Across the board we need a much more competent response from our provincial government, including:
- Stronger, more coherent public health measures, including a fast ramp up of testing, contact tracing and quarantine capacity in public health and labs must be undertaken now so that the province can get the spread of the virus under control.
- There must be fewer contacts among people to reduce community and workplace transmission and stronger public health measures across the board, including shutdowns and stronger safety measures in open businesses, must be undertaken.
- Ontarians need to stay home as much as possible.

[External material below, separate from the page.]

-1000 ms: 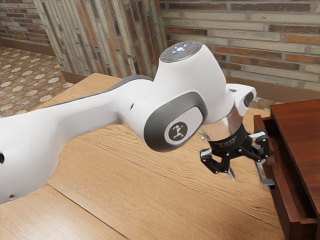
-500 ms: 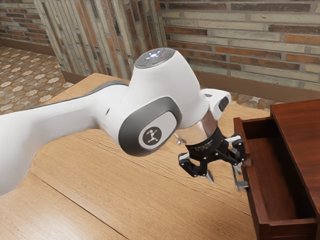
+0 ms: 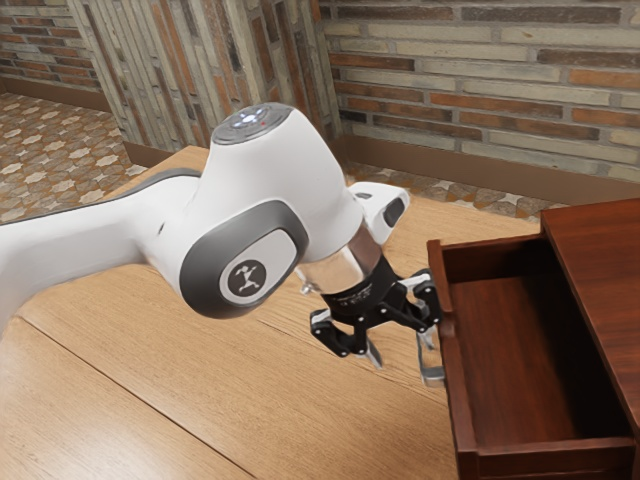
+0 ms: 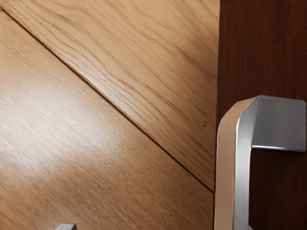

- The crisis in staffing capacity in long-term care must be addressed without any further delay. We need a large-scale paid recruitment, training and deployment of staff, with improved wages and working conditions for those staff. This needs to start right away. LTC homes must have systematic interventions at a very early point in outbreaks to stabilize staffing and ensure infection control practices are followed; and resources for cohorting must be provided, including field hospitals or similar. Hospital teams must be sent into all of the homes where staffing has fallen to unsafe levels and the military is needed as an emergency measure where hospital overloads are delaying decisions to send in teams. Long-term care homes that are demonstrating negligence and incompetence must face strong accountability measures, orders, fines and license revocations.
- Wherever possible, public field hospitals or the like need to be staffed and opened to help with the overload of residents in long-term care and retirement homes with COVID-19 and the hospital overload. All-hands-on-deck are needed now. The province must help with a major recruitment drive to get staff to ramp up this capacity.
- The vaccine roll-out needs to be coherent, competent and much faster. All long-term care and retirement home staff, residents and essential care givers must be vaccinated as a priority without delay. The thousands of health professionals from primary and community care that have volunteered to staff 24/7 vaccination clinics and teams must be integrated into the roll-out to maximize capacity and public health nurses must be included as leaders in the planning because they have the with the experience and expertise for mass-scale vaccine roll out.
- Community care, which is taking more of the burden of COVID-19 cases as hospitals are full, must be provided with clear directives to ensure staff have proper PPE including N95 masks.”